- Declara Suprema Corte improcedente revisión de sentencia de la extinta Primera Sala que liberó a presunta implicada en secuestro de Alberto Wallace.
FELIPE VILLA
CIUDAD DE MÉXICO.- El Pleno de la Suprema Corte de Justicia de la Nación (SCJN) resolvió este lunes que no procede el recurso de revisión contra sentencias dictadas por sus extintas Salas, con lo que cerró definitivamente la vía para impugnar la liberación de una persona condenada a más de 78 años de prisión en el caso del secuestro y homicidio de Hugo Alberto Wallace.
La determinación del máximo tribunal confirmó que las resoluciones emitidas por la Corte, ya sea en Pleno o a través de sus entonces Salas, tienen carácter definitivo e inatacable, al no existir una instancia superior dentro del propio Tribunal Constitucional.
Por unanimidad en lo esencial, el Pleno declaró jurídicamente improcedente el recurso promovido por agentes del Ministerio Público Federal, quienes buscaban que se revisara la sentencia de la Primera Sala, emitida en junio de 2025, que concedió amparo liso y llano y ordenó la libertad inmediata de Juana Hilda González Lomelí.

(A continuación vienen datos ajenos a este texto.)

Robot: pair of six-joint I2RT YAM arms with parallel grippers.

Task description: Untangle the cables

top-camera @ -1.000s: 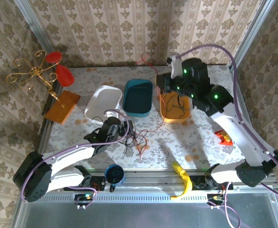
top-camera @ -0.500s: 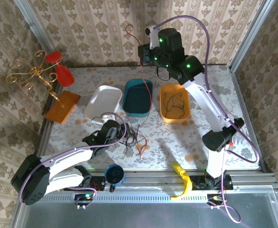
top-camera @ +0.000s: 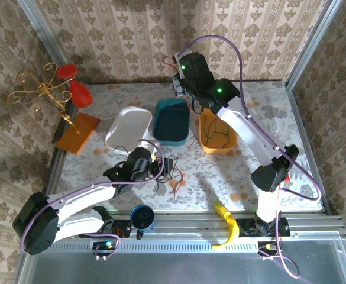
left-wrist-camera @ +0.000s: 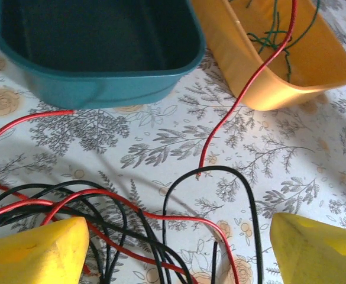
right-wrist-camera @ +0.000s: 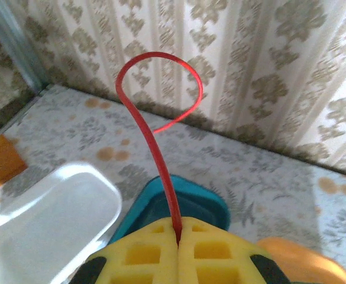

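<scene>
A tangle of black and red cables (top-camera: 168, 175) (left-wrist-camera: 131, 228) lies on the flowered tabletop near the front. My left gripper (top-camera: 162, 168) (left-wrist-camera: 178, 254) stands open over it, one yellow finger (left-wrist-camera: 36, 254) on each side of the tangle. My right gripper (top-camera: 180, 83) (right-wrist-camera: 177, 232) is high up by the back wall, shut on a red cable (right-wrist-camera: 155, 136) whose free end curls in a loop above the fingers. That red cable (left-wrist-camera: 249, 89) hangs down past the orange tub to the table. A green cable (left-wrist-camera: 267, 36) lies in the orange tub (top-camera: 217, 135).
A teal tub (top-camera: 171, 122) and a white tub (top-camera: 128, 125) stand side by side left of the orange one. A gold stand (top-camera: 42, 90) and an orange board (top-camera: 78, 131) are at the far left. A blue cup (top-camera: 142, 218) and a yellow object (top-camera: 227, 222) sit at the front rail.
My right arm has lifted from over the orange tub and swung back and left towards the wall, pulling the red cable up with it. The left arm has hardly moved.
</scene>
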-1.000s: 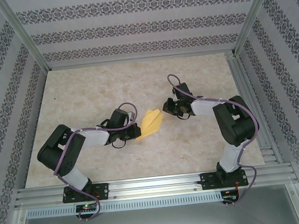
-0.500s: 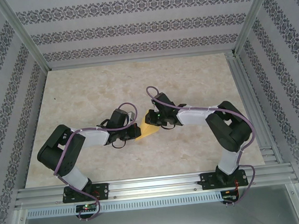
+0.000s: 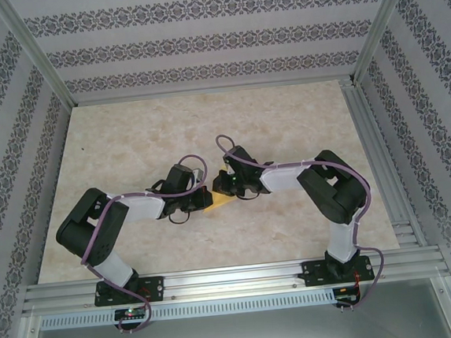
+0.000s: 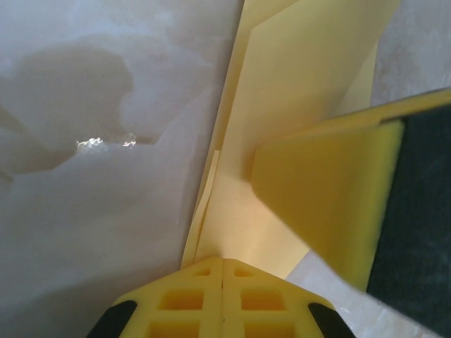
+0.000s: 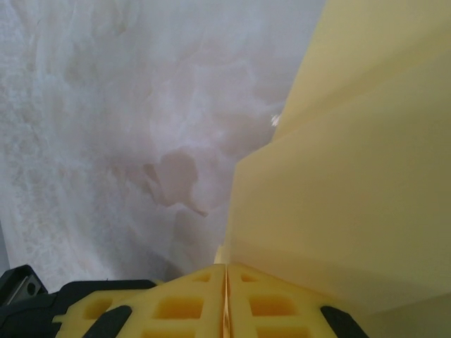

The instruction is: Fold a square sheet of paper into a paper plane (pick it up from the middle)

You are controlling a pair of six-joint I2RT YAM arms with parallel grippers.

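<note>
The yellow-orange paper plane (image 3: 222, 202) is a folded sheet with lengthwise creases, mostly covered by the two grippers in the top view. My left gripper (image 3: 206, 197) is shut on its near-left end; in the left wrist view the closed jaws (image 4: 223, 264) pinch the paper (image 4: 296, 98), and a yellow finger (image 4: 324, 204) of the right gripper rests on the folded layers. My right gripper (image 3: 228, 186) meets it from the right. In the right wrist view the shut jaws (image 5: 225, 271) clamp the paper's edge (image 5: 352, 176), which rises to the right.
The marbled beige tabletop (image 3: 144, 136) lies all around the grippers. Aluminium rails (image 3: 235, 279) run along the near edge and right side. Patterned walls enclose the back and both sides.
The right arm swung left from a spot apart from the paper and closed on its right side. The left gripper stayed put, holding the paper, which is now mostly covered.
</note>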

La Corte sostuvo que admitir un recurso de revisión en estos casos rompería el principio de cosa juzgada, introduciría una instancia inexistente en la Constitución y vulneraría la seguridad jurídica.
Durante la discusión, la mayoría de ministras y ministros coincidió en que no hay disposición constitucional ni legal que permita revisar sentencias de la propia Suprema Corte dictadas en amparo directo atraído.
Contexto: la liberación
La resolución que ahora quedó firme fue dictada por la extinta Primera Sala al concluir que la condena de González Lomelí, impuesta por secuestro, delincuencia organizada y delitos en materia de armas, se sustentó en pruebas obtenidas bajo tortura, así como en violaciones graves al debido proceso.

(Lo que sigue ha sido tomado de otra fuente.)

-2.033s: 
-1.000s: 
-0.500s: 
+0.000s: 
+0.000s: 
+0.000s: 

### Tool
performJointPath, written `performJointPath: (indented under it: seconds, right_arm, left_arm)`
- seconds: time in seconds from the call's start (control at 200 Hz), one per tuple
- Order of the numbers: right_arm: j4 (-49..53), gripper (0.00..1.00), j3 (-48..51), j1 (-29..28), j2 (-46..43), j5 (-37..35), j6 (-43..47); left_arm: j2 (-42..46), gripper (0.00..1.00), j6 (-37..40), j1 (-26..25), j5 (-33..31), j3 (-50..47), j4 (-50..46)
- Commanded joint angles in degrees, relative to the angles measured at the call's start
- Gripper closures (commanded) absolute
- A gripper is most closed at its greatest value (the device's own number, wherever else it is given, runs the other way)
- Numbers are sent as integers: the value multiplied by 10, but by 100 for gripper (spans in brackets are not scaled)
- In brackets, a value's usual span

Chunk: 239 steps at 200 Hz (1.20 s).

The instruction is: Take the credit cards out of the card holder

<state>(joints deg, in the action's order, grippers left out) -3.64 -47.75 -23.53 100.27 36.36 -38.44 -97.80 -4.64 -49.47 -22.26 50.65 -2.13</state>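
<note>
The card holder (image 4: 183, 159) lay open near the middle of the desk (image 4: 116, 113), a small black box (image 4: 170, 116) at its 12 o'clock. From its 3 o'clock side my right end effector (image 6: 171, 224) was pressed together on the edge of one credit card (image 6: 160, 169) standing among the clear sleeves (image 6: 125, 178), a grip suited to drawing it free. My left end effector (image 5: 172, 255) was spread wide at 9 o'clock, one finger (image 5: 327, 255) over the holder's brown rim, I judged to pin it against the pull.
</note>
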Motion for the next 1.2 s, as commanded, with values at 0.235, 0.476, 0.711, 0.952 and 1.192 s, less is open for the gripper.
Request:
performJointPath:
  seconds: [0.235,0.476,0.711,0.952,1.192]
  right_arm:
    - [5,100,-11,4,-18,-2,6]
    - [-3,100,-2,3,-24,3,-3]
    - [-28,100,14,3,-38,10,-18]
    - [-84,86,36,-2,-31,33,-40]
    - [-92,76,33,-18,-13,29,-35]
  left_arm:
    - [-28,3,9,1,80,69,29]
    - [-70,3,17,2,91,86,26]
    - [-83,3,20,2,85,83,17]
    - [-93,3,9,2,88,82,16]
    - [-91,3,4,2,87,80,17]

Al excluir dichas pruebas, la Sala determinó que el caso quedaba sin sustento jurídico, por lo que ordenó su liberación tras casi 20 años de prisión.
El intento de la Fiscalía por revertir la liberación reavivó el debate sobre los límites de revisión de las sentencias de la Corte, especialmente en asuntos de alto impacto social.
El Pleno dejó claro que, más allá de la polémica del caso Wallace y de la gravedad de los delitos imputados originalmente, la Corte no puede revisarse a sí misma fuera de los mecanismos expresamente previstos por la Constitución.
La resolución de la Suprema Corte no sólo blindó el fallo de la Primera Sala, sino que reafirmó que la cosa juzgada es un pilar del sistema constitucional, incluso en los asuntos más controvertidos.